Holders of common stock are entitled to
receive dividends as may be declared by our Board of Directors out of funds
legally available and, in the event of liquidation, to share pro rata in any
distribution of our assets after payment of liabilities. Our
directors are not obligated to declare a dividend. It is not
anticipated that dividends will be paid in the foreseeable future.
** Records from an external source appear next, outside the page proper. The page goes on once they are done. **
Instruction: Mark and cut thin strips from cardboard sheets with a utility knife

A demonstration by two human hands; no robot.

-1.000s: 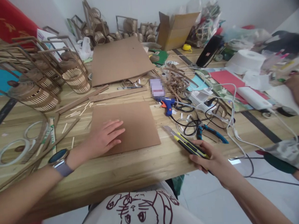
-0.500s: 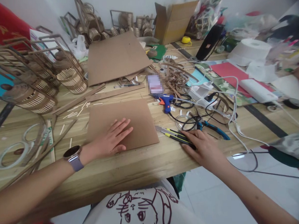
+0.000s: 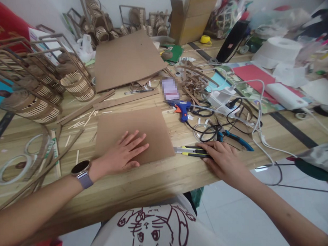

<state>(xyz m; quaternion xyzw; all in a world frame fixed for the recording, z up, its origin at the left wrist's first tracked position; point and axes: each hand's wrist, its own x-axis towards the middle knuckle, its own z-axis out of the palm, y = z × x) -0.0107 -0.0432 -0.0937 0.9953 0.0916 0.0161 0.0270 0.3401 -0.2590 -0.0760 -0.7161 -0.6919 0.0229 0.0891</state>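
Note:
My left hand (image 3: 127,151) lies flat with spread fingers on a brown cardboard sheet (image 3: 153,127) near the table's front edge. Fingers of my right hand (image 3: 221,157) are round the handle of a yellow and black utility knife (image 3: 190,150), just right of the sheet. Its blade end points left and reaches the sheet's right edge. Behind the knife lie a blue glue gun (image 3: 183,109) and blue-handled pliers (image 3: 238,140).
A larger cardboard sheet (image 3: 126,63) lies farther back. Slatted wooden buckets (image 3: 78,84) stand at left, with tape rolls (image 3: 13,169) in front. Cables, a white power strip (image 3: 222,99) and a black cylinder (image 3: 232,41) are at right. Part of another person shows at the right edge.
The utility knife has turned from slanting to nearly level, and its blade end has moved down to the sheet's edge. My left hand has hardly moved.

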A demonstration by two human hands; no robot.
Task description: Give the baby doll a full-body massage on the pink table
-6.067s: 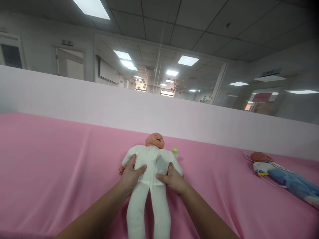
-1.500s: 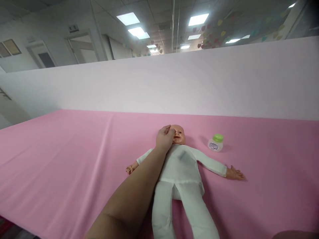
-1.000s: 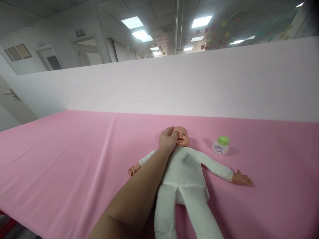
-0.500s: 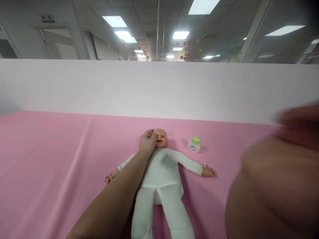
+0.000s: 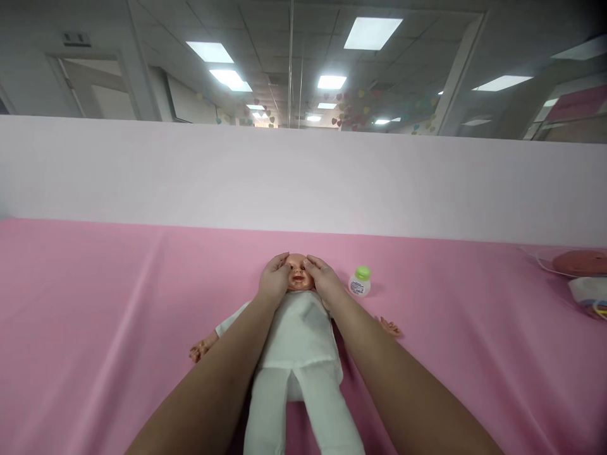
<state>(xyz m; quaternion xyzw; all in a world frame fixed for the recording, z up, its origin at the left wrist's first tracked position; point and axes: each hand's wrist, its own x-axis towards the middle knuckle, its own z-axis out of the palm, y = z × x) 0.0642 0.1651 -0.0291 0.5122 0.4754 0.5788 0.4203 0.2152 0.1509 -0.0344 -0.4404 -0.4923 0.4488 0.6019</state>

Holders of our common stock do not have
preemptive rights to subscribe to additional shares if issued. There are no
conversion, redemption, sinking fund or similar provisions regarding our common
stock. All our outstanding shares are fully paid and
non-assessable.
Preferred
Stock
We are authorized to issue 1,000,000
shares of preferred stock. Our Articles of Incorporation provide that
our Board of Directors has the authority to divide the preferred stock into
series and, within the limitations provided by Nevada law, to fix by resolution
the voting power, designations, preferences, and relative participation, special
rights, and the qualifications, limitations or restrictions of the shares of any
series established. As our Board of Directors has authority to
establish the terms of, and to issue, the preferred stock without shareholder
approval, the preferred stock could be issued to defend against any attempted
takeover.
Options
and Warrants
See the “Comparative Share Data”
section of this prospectus for information concerning our outstanding options
and warants.
Transfer
Agent
Computershare Trust Company, Inc., of
Golden, Colorado, is the transfer agent for our common stock.
INDEMNIFICATION
The Nevada Revised Statutes authorize
indemnification of any of our directors or officers against expenses incurred in
connection with any action, suit, or proceeding to which the director or officer
is named a party by reason of his or her having acted or served in such
capacity, except for liabilities arising from his or her own misconduct or
negligence. In addition, a director or officer who was found liable
for misconduct or negligence may obtain such indemnification if, in view of all
the circumstances in the case, a court of competent jurisdiction determines such
person is fairly and reasonably entitled to indemnification. Insofar
as indemnification for liabilities arising under the Securities Act of 1933 may
be permitted to our directors or officers, pursuant to the foregoing provisions,
we have been informed that in the opinion of the Securities and Exchange
Commission, such indemnification is against public policy as expressed in the
Act and is therefore unenforceable.
ADDITIONAL
INFORMATION
We are subject to the requirements of
the Securities Exchange Act of l934 and are required to file reports, proxy
statements and other information with the Securities and Exchange
Commission. Copies of any such reports, proxy statements and other
information which we have filed can be read and copied at the Commission’s
Public Reference Room at 100 F. Street, N.E., Washington, D.C.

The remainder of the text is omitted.